Exercise instructions: Restate word for word the entries below, starting at the line with "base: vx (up" and ending at the line with "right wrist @". Keep both end lines and omit the pictures.

Recorded data:

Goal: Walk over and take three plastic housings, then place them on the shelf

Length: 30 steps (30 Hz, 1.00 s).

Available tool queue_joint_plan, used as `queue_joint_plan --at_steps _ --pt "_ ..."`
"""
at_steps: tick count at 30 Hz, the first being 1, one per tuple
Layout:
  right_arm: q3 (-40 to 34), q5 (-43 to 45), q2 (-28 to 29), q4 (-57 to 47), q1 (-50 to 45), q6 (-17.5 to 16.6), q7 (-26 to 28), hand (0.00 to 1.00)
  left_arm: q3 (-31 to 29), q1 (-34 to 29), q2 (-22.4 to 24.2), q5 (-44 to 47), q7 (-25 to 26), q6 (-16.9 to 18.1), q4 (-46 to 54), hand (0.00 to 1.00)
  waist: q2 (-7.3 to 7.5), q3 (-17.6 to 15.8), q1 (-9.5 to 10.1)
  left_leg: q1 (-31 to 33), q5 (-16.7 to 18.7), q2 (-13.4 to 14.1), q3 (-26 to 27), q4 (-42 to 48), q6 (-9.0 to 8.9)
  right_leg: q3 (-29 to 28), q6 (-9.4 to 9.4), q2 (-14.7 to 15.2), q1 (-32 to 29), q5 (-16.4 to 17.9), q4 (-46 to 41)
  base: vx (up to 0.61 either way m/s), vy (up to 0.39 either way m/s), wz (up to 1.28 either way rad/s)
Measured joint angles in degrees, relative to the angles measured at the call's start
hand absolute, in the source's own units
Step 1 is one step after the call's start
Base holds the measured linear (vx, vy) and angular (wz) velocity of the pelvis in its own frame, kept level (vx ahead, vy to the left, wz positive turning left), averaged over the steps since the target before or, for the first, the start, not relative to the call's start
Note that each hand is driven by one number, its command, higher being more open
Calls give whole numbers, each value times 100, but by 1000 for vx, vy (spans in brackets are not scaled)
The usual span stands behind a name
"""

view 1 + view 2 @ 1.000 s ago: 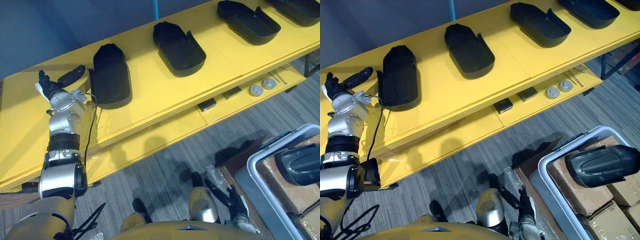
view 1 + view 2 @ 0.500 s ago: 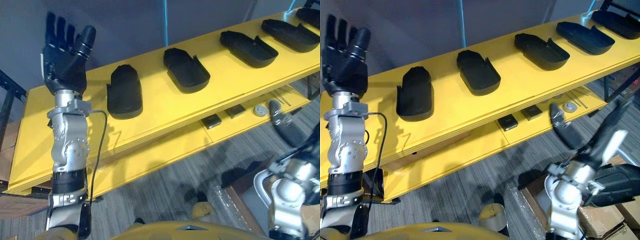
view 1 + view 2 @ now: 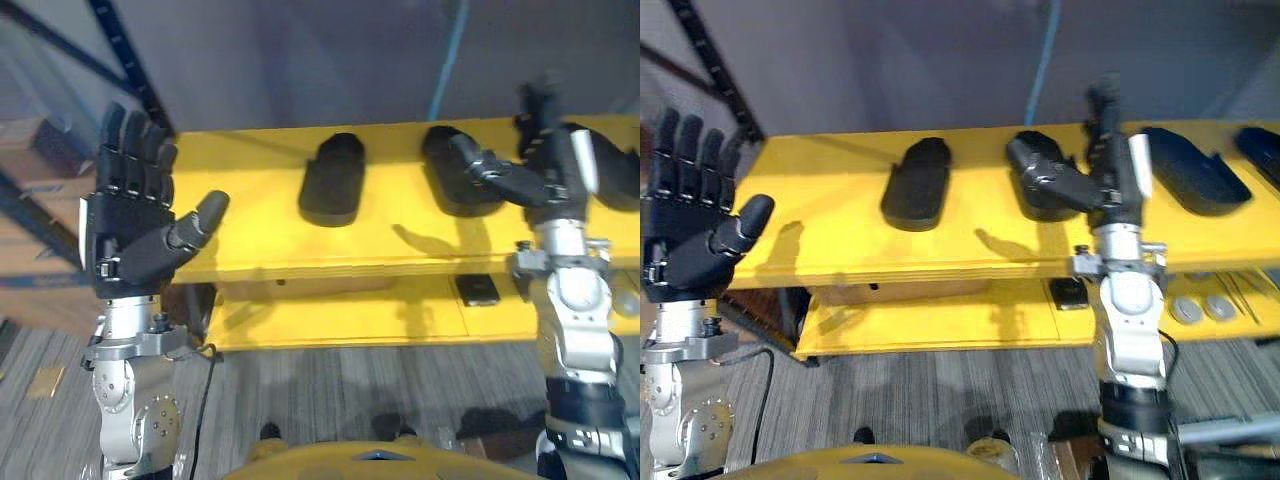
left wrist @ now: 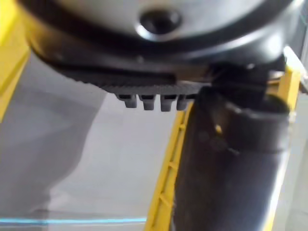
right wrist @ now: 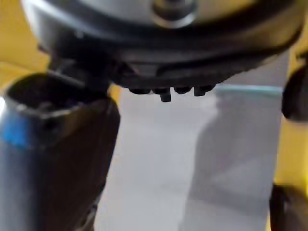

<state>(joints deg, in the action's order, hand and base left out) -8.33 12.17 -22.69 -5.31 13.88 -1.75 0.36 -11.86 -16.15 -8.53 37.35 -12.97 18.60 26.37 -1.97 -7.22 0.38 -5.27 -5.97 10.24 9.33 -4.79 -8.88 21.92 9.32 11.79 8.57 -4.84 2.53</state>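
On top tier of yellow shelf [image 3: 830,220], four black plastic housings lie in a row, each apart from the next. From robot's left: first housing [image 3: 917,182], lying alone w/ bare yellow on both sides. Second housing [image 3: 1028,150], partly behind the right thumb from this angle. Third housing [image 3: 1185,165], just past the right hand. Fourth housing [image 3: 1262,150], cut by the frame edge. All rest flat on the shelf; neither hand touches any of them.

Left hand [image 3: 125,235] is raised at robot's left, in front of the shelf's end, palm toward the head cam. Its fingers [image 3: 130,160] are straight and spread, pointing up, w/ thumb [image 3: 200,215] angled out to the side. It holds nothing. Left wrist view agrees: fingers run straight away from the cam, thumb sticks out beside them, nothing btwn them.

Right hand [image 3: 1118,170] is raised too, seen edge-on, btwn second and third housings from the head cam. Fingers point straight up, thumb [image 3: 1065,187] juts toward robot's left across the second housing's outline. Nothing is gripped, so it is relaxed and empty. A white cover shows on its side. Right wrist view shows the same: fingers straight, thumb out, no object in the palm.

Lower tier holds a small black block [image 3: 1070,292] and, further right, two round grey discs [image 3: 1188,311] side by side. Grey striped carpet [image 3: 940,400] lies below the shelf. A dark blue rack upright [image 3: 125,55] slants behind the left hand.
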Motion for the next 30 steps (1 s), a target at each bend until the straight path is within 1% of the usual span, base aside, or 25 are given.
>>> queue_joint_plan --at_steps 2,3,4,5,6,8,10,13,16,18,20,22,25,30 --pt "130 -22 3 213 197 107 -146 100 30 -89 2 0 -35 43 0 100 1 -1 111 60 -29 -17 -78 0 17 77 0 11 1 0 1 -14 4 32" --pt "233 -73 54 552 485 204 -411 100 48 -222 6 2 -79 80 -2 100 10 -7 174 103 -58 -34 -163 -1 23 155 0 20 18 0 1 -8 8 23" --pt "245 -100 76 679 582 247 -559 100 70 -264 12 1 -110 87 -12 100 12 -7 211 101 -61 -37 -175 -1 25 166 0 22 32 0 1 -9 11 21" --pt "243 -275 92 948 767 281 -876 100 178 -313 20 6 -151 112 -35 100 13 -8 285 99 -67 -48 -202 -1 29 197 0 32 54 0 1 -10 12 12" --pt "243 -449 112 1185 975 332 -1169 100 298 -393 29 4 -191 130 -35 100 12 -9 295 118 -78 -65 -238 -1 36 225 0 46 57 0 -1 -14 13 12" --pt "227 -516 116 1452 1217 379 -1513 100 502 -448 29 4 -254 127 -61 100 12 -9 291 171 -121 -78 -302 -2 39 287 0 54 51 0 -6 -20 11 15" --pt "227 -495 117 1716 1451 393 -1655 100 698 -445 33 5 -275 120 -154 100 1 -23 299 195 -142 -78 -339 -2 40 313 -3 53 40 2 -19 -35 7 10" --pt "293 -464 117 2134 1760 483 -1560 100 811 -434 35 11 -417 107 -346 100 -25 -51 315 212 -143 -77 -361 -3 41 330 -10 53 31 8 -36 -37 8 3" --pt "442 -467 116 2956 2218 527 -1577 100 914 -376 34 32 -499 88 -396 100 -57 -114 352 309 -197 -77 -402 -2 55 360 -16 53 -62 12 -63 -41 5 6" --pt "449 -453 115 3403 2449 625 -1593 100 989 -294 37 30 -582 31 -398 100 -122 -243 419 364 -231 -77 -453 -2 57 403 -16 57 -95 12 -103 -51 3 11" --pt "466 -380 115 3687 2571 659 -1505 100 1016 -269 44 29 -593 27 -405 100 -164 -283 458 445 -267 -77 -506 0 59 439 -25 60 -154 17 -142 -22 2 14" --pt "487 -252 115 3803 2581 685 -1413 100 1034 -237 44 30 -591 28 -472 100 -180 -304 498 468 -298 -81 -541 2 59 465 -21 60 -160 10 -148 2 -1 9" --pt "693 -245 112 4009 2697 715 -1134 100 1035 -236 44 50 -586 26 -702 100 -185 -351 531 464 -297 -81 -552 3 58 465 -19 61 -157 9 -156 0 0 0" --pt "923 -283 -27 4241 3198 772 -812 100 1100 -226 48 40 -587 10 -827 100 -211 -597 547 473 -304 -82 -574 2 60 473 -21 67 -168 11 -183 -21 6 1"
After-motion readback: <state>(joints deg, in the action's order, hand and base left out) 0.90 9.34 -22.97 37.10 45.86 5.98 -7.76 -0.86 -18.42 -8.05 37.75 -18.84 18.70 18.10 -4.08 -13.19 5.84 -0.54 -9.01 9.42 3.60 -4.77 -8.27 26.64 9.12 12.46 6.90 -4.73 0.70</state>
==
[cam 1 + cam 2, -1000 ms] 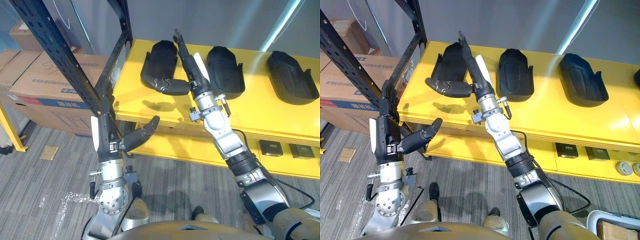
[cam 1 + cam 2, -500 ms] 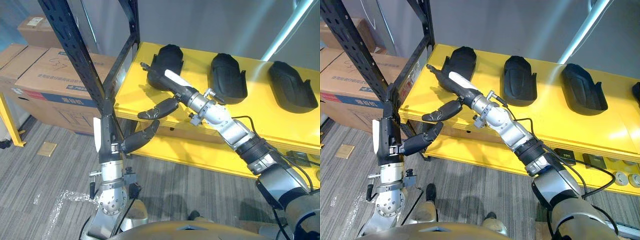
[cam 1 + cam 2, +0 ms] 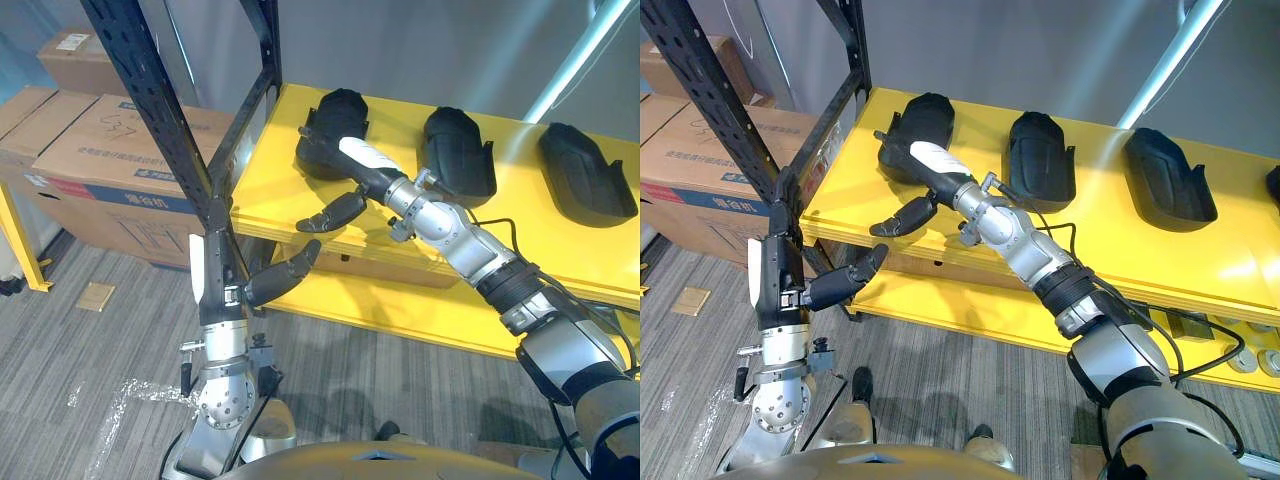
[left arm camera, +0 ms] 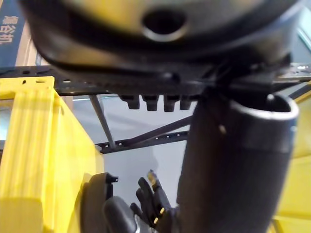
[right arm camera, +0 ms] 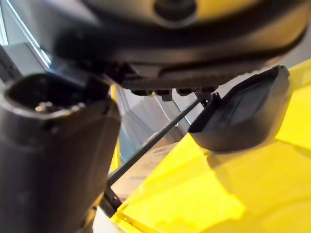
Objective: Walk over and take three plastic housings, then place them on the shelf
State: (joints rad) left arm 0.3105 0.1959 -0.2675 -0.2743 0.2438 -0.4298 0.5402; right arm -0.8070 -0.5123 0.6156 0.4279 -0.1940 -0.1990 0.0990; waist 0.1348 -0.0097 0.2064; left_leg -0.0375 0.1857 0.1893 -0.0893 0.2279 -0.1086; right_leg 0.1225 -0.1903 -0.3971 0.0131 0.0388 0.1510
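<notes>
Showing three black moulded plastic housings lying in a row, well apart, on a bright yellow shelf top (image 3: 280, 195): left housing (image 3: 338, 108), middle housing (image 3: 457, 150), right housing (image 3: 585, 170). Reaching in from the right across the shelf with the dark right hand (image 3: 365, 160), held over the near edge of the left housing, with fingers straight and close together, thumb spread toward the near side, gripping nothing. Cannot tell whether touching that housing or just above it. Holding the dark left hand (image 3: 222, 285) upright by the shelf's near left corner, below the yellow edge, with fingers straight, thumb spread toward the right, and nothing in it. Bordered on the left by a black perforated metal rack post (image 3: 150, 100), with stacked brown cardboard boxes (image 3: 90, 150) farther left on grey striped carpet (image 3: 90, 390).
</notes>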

Solution to the exercise:
  base: vx (up to 0.61 either way m/s), vy (up to 0.39 either way m/s), wz (up to 1.28 either way rad/s)
Measured joint angles in degrees, relative to the angles measured at the call's start
hand absolute, in the source's own units
Step 1 is one step after the call's start
Base holds the measured linear (vx, vy) and angular (wz) velocity of the pelvis in its own frame, kept level (vx ahead, vy to the left, wz positive turning left), averaged over the steps since the target before or, for the first, the start, not relative to the call's start
Note that each hand is driven by one number, its command, higher being more open
Calls give whole numbers, each value times 100, but by 1000 for vx, vy (spans in brackets are not scaled)
The usual span stands behind a name
"""

view 1 + view 2 @ 1.000 s ago: 
view 1 + view 2 @ 0.500 s ago: 
view 1 + view 2 @ now: 
left wrist @ now: 
right wrist @ now: 

That concludes the output.